Right now, I’m having to go into Lightroom to find the image I want, then I upload it to Wordpress, then I use the URL in the WP media library as the URL for the media in the spreadsheet to ensure the timeline displays the right image.

It would be one less step, and many less duplicates of the same photo (multiple WP thumbnails) if the asset link in Photostructure would allow the resource to be accessed.

;).

@mrm is there a way to get an image link ending in JPG, JPEG, PNG, etc., for either an asset or original image hosted by PhotoStructure for Servers? I checked the download links and right-clicking the image → open in new tab, but all those URLs end in just a number, no filetype extension.

Knightlab says all they need is any URL ending in an image extension JPG, JPEG, GIF, or PNG (they’ve also added special support for a few popular sites which do not have that in the URL). Knightlab hotlinks the image, so as long as the image URL works for you in your browser, the image will load in your timeline.

As @arretx noted you can get image links from Photostructure, but none that I’ve found end in an image extension. Here’s what I’ve found with my install on PhotoStructure Server for Docker, accessible via the Tailscale VPN (which I was really happy with how easy it made it to share with my family! Also that’s not my actual Tailscale IP of course):

  1. http://100.64.4.78:1787/asset/2 (image from just browsing the regular PhotoStructure UI)
  2. http://100.64.4.78:1787/img/2/actual (from image in #1, right-click and click “Open image in new tab”)
  3. http://100.64.4.78:1787/dl/2/2 (from image in #1, select Info > by asset > right-click Download original > Copy link address)

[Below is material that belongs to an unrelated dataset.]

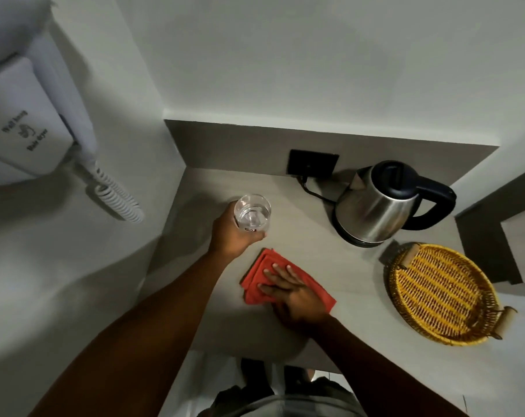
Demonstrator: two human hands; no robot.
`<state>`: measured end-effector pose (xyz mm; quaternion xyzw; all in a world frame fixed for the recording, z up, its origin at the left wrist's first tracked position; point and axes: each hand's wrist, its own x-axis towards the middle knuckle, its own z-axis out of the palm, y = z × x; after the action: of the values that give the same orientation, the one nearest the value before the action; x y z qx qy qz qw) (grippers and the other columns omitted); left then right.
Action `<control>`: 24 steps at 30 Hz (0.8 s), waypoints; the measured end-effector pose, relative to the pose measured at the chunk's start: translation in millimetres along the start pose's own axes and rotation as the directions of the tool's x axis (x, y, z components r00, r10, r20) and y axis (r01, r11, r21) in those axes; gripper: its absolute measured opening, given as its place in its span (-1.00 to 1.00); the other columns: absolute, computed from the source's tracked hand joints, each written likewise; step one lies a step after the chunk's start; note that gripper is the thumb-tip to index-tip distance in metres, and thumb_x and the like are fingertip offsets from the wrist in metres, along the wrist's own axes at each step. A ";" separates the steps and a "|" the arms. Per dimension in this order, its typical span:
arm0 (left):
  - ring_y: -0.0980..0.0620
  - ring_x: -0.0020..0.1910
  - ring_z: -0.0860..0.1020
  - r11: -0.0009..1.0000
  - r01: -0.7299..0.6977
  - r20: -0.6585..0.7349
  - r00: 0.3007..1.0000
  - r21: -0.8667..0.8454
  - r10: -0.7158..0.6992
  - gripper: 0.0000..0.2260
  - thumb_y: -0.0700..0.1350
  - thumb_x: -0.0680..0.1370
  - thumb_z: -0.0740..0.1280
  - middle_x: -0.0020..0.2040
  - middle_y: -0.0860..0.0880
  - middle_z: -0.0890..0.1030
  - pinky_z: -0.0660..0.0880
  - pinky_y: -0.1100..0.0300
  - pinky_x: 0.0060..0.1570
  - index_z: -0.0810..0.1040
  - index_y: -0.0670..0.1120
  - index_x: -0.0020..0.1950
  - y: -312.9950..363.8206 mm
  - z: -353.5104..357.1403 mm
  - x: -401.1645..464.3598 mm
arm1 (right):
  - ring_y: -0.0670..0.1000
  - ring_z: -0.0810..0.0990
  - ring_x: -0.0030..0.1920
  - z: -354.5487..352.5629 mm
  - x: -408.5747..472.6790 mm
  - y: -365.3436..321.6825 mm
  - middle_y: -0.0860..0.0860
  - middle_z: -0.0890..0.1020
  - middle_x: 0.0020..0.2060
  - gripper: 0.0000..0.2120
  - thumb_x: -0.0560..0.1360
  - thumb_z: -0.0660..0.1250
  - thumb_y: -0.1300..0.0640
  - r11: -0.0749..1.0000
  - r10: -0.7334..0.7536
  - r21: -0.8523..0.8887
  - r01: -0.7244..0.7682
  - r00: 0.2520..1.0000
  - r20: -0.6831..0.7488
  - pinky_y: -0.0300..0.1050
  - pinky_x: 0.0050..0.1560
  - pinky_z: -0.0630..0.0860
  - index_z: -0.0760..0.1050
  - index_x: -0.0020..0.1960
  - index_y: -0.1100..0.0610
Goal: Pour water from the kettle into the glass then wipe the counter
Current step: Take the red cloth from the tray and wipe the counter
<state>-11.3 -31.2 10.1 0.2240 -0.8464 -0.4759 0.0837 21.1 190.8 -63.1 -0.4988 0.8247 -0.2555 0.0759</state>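
Observation:
A clear glass (253, 212) with water in it is at the counter's left middle, and my left hand (234, 236) is wrapped around its side. A folded red cloth (256, 278) lies flat on the grey counter (321, 254) in front of the glass. My right hand (291, 293) presses down on the cloth with fingers spread, covering its middle. The steel kettle (375, 206) with a black lid and handle stands upright on its base at the back right, apart from both hands.
A round yellow wicker tray (441, 293) sits at the right of the counter. A black wall socket (313, 162) with the kettle's cord is behind. A white wall-hung hair dryer (23, 127) with a coiled cord is on the left wall.

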 end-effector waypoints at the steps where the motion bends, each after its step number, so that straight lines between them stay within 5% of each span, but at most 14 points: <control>1: 0.05 0.11 0.61 1.000 0.008 0.020 1.000 -0.018 -0.008 -0.22 -0.04 0.13 0.69 0.14 0.04 0.64 0.57 0.05 0.14 0.50 0.00 0.30 -1.5 5.5 -0.7 | 0.33 0.28 0.46 -4.9 -7.8 4.5 0.18 0.41 0.44 -0.47 0.43 0.48 0.24 0.998 0.060 0.007 -0.060 0.997 -0.043 0.17 0.51 -0.03 0.51 0.39 0.11; 6: -0.03 0.17 0.59 0.999 -0.002 0.050 0.999 -0.050 0.004 -0.20 -0.11 0.13 0.70 0.19 -0.02 0.62 0.56 0.00 0.19 0.48 -0.05 0.32 -10.3 27.2 -10.4 | 0.31 0.25 0.47 -22.5 -23.5 15.7 0.19 0.41 0.43 -0.50 0.48 0.42 0.33 0.971 0.239 0.063 -0.231 0.958 -0.161 0.07 0.52 -0.05 0.48 0.40 0.17; 9: 0.02 0.15 0.59 0.998 0.004 0.048 0.999 -0.064 -0.001 -0.21 -0.14 0.13 0.71 0.17 0.01 0.63 0.55 0.24 0.13 0.50 -0.04 0.31 -13.6 31.7 -15.6 | 0.32 0.32 0.45 -26.8 -21.4 13.5 0.23 0.46 0.39 -0.55 0.50 0.39 0.37 0.943 0.319 0.157 -0.294 0.932 -0.173 0.25 0.50 0.13 0.48 0.38 0.23; 12: 0.03 0.13 0.60 0.999 -0.019 0.057 0.998 -0.051 0.022 -0.23 -0.17 0.15 0.70 0.15 0.01 0.63 0.47 0.50 0.01 0.50 -0.07 0.32 -14.6 31.3 -20.4 | 0.26 0.38 0.44 -31.0 -18.7 13.9 0.22 0.48 0.38 -0.54 0.52 0.37 0.38 0.912 0.384 0.238 -0.336 0.902 -0.198 0.22 0.47 0.24 0.47 0.40 0.23; 16: 0.02 0.15 0.60 0.996 -0.053 0.053 0.997 -0.069 0.057 -0.24 -0.14 0.17 0.70 0.17 -0.03 0.64 0.56 0.18 0.13 0.51 -0.09 0.32 -12.9 29.8 -23.7 | 0.22 0.47 0.38 -34.8 -17.0 11.9 0.19 0.54 0.33 -0.58 0.52 0.36 0.39 0.882 0.436 0.323 -0.343 0.854 -0.284 0.15 0.41 0.37 0.50 0.37 0.22; 24: -0.03 0.18 0.59 0.996 -0.062 0.044 0.997 -0.059 0.065 -0.24 -0.18 0.17 0.69 0.19 -0.06 0.64 0.52 -0.04 0.22 0.51 -0.07 0.32 -27.5 38.6 -19.2 | -0.02 0.51 0.34 -106.6 -56.2 12.6 0.10 0.55 0.33 -0.60 0.58 0.20 0.12 0.873 0.481 0.377 -0.311 0.675 -0.559 -0.13 0.37 0.42 0.48 0.40 0.16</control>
<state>0.3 -5.0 -32.3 0.1833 -0.8407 -0.5023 0.0857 -1.7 280.7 14.8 -0.1760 0.8500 -0.4879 -0.0917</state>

UGH, it’s frustrating when developers don’t follow standards!

I’ll update the next build to allow you to add .jpg or .jpeg to all those URLs (I’m not at my desk right now, but I’m already “sanitizing” parameters, so this might already work!)

Who isn’t following standards? What standards apply to this?

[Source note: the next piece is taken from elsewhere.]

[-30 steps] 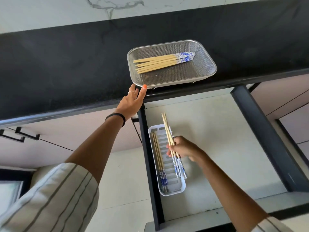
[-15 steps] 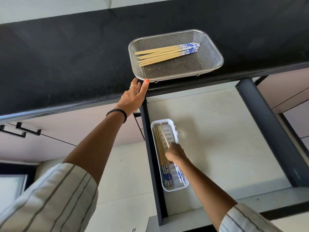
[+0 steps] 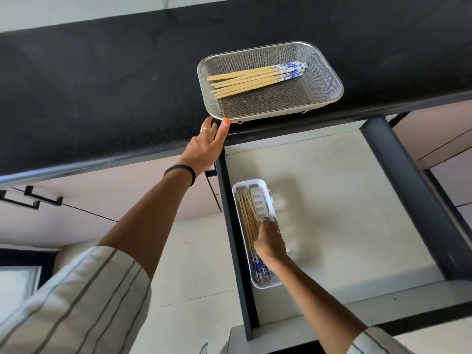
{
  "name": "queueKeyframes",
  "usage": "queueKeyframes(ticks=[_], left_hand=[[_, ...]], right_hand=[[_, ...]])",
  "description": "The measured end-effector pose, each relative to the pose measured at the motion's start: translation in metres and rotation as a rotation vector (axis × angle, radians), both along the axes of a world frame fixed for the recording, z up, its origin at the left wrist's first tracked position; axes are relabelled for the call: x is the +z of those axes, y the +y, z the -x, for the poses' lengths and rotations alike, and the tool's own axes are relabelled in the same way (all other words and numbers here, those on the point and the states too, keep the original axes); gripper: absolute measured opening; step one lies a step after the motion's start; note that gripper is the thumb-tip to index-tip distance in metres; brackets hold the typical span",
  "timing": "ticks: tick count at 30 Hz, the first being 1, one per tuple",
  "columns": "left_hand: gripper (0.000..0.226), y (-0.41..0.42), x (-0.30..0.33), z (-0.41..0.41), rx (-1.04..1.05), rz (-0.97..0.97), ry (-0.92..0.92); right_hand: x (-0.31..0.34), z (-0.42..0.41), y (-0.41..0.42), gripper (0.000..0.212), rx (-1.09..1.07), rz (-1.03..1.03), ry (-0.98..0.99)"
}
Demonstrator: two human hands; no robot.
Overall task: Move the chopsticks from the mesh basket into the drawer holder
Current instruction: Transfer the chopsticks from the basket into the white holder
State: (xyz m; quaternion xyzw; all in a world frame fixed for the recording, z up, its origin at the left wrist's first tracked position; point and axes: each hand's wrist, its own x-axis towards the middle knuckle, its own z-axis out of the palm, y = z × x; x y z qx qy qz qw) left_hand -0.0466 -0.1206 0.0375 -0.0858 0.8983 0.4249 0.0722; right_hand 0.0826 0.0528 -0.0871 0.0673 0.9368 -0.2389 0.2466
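While left hand (image 3: 204,148) steadies basket (image 3: 329,80), right hand (image 3: 268,241) over holder (image 3: 258,183)

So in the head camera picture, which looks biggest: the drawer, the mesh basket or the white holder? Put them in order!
Largest to smallest, as they look:
1. The open drawer, by far.
2. The mesh basket on the black counter.
3. The white holder in the drawer.
The basket sits farther from the camera than the holder, so its real lead may be even bigger.
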Motion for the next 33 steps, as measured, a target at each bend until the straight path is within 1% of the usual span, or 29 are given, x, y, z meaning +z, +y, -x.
queueKeyframes(ticks=[2,6,10,19,23,26,29,33], left_hand=[[0.075,0.0,0.0,-0.001,-0.004,-0.004,0.003],[0.076,-0.001,0.0,0.0,-0.017,-0.001,-0.001],[0.077,-0.002,-0.001,0.0,-0.021,0.015,-0.001],[0.075,-0.002,0.001,-0.001,-0.021,0.019,0.01],[0.075,-0.001,0.003,-0.002,-0.02,0.014,0.007],[0.075,0.0,0.005,-0.002,-0.011,0.001,-0.009],[0.075,0.001,0.005,-0.002,-0.004,-0.004,-0.024],[0.073,0.002,0.01,0.0,0.016,0.009,-0.018]], right_hand=[[-0.002,-0.005,0.001,0.043,-0.002,-0.006,0.012],[-0.004,-0.011,0.003,0.05,0.048,-0.035,0.003],[-0.004,-0.01,0.002,0.046,0.087,-0.083,0.024],[-0.005,-0.009,0.004,0.045,0.086,-0.011,0.082],[-0.004,-0.015,0.007,0.042,0.1,0.011,0.04],[0.006,-0.011,0.008,0.04,0.102,0.07,0.039],[0.035,0.006,0.006,0.029,0.116,0.162,0.155],[0.097,0.044,0.013,0.02,0.092,0.346,0.45]])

Lol. I tried adding jpg to my three links above with alpha.7, and you’re right two of them already work (the 1st and 3rd, but not the 2nd). Only question I guess is whether Knightlab would hotlink those “images” and actually work.

  1. http://100.64.4.78:1787/asset/2.jpg (works, but includes the UI stuff so less likely to behave well with Knightlab)
  2. http://100.64.4.78:1787/img/2/actual.jpg (doesn’t work)
  3. http://100.64.4.78:1787/dl/2/2.jpg (works, but immediately downloads. Not sure how that would behave with Knightlab).

Oh, Knightlab also supports iframe. So I think this in the media column of a Timeline Google Spreadsheet would work:
<iframe src="http://100.64.4.78:1787/img/2/actual"></iframe>

References:

HTTP requests are supposed to use content negotiation, not require some random file name extension to determine mimetypes.

I just wrote this up in discord, and thought it might be generally informative:

To reiterate my comment above: Unfortunately, as there isn’t user authentication built into PhotoStructure yet, so if you link to a photo, and someone looks at the link, they can infer the homepage of your PhotoStructure library installation

The “correct” way to do this in the future is to actually implement this feature request by adding a public access token per asset. The URL will look something like //$yourdomain.com/public/:assetId/:token(.*)?, where :token will be some alphanumeric access token for the asset, and the (.*)? bit at the end allows people to add a .jpg to the URL, if required by some software as detailed above.

If your CMS has a “build” step where it pulls in external assets to be locally hosted, though, then, yeah, this forum post is fine.

Note that there are 2 image routers in PhotoStructure:

  1. the “asset preview” renderer, whose path is /img/:assetId/:reducer/:width, and
  2. the “actual” asset router, which is /img/:assetId/actual(.*)?
  • :assetId is the number you see in the URL when you click on an asset
  • :reducer is either fit or sq. fit retains the original aspect ratio. sq is an entropy-centered square crop of the asset.
  • :width is a guideline–PhotoStructure will return the closest-width-ed preview that it already has generated for that :reducer.